Pantau.com - Partai Gerindra angkat bicara soal pertemuan antara Waketum Demokrat Syarief Hasan dan Presiden PKS Sohibul Iman yang membahas tentang poros ketiga di Pilpres 2019.
Menurut Ketua DPP Gerindra Ahmad Riza Patria mengatakan pertemuan itu sesuatu hal yang wajar dan partai berlambang burung Garuda itu mengaku tetap menghormatinya.
"Kita menghormati dalam suasana menjelang pilpres ini semua partai membangun silahturahmi, termasuk kemungkinan ada poros kedua ada poros tiga itu kita hormati kita tidak bisa mengintervensi mencampuri atau menghalangi apalagi membatasi partai lain untuk bertemu bersinergi," ujar Riza di Cikini, Menteng, Jakarta Pusat, Sabtu (21/4/2018).
Wakil Ketua Komisi II DPR itu juga mengaku partainya tidak merasa khawatir rencana koalisinya akan di goyang Demokrat, Ia justru mengaku tetap optimis PKS akan tetap merapat ke partai besutan Prabowo Subianto itu.
"Kita enggak pernah takut justru kita menghargai menghormati, inilah bentuk demokrasi bangsa kita, kita menghormati semua pimpinan partai semua elit politik membangun silahturahmi bersinergi positif," tutur Riza.
Baca juga: Bantah Goyang Koalisi PKS, Roy Suryo: Demokrat Itu 'Next Leader'
Riza mengetahui pembicaraan itu untuk menjajaki poros ketiga yang akan menyaingi Prabowo dan Jokowi di Pilpres mendatang, tapi kata Riza ia tetap meyakini dalam kontestasi memperebutkan kursi nomor satu di Indonesia hanya akan ada dua poros yakni Prabowo dan Jokowi.
"Faktanya pada akhirnya (partai) harus memutuskan, kami masih optimis sampai hari ini, sekalipun ada poros ketiga tapi berkeyakinan pada pilpres 2019 ini tetap ada dua poros," imbuhnya.

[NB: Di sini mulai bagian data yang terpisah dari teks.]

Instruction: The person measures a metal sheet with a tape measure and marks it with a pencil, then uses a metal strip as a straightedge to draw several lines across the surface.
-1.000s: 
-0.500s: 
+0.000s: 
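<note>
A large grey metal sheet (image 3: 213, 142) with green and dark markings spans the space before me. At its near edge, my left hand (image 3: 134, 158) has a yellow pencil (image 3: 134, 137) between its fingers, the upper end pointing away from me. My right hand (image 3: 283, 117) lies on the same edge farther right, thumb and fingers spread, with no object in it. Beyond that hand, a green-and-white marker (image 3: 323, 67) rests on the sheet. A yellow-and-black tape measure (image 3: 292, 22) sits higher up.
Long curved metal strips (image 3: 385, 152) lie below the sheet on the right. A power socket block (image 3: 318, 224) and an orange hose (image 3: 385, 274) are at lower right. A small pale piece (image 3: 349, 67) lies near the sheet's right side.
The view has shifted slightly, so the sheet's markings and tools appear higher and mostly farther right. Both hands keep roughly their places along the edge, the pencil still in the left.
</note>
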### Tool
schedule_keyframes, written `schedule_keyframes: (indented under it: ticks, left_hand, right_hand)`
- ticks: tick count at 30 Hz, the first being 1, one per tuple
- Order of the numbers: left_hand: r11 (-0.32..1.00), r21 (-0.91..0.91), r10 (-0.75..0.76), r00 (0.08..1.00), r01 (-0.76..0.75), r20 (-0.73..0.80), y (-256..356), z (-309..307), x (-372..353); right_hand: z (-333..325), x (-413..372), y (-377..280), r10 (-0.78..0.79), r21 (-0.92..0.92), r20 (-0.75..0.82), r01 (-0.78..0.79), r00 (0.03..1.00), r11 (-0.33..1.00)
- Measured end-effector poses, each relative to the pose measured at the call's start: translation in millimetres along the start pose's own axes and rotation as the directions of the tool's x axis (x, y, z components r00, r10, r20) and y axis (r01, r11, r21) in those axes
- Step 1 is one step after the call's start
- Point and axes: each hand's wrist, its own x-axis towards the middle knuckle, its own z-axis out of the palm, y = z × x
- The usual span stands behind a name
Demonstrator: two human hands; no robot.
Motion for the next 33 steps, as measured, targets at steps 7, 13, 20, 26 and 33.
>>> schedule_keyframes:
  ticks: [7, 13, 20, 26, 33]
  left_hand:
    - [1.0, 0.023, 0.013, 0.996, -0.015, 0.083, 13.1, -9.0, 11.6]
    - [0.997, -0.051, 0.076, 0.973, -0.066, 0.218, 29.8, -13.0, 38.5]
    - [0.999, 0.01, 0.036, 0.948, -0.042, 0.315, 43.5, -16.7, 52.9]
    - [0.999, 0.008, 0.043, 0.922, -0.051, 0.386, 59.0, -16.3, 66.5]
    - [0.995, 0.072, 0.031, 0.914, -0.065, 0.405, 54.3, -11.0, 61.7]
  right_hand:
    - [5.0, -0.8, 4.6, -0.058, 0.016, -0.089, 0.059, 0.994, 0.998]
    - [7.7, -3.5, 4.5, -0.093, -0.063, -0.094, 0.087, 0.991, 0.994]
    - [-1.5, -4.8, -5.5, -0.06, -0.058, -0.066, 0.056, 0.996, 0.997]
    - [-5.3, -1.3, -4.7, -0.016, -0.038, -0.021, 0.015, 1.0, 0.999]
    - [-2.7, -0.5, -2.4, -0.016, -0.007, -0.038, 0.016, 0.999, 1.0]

Sebelumnya, Ketua DPP PKS Mardani Ali Sera membenarkan Waketum Demokrat Syarief Hasan mengunjungi DPP PKS dan membicarakan tentang peluang poros ketiga, serta mengajak PKS untuk bergabung, namun ditolak.
"Iya, (Syarief tanya) bisa enggak (bentuk poros ketiga), PKS jawab ya kita sudah bersama Gerindra, tetapi komunikasi tetap jalan terus," ujar Mardani saat dikonfirmasi di tempat yang sama.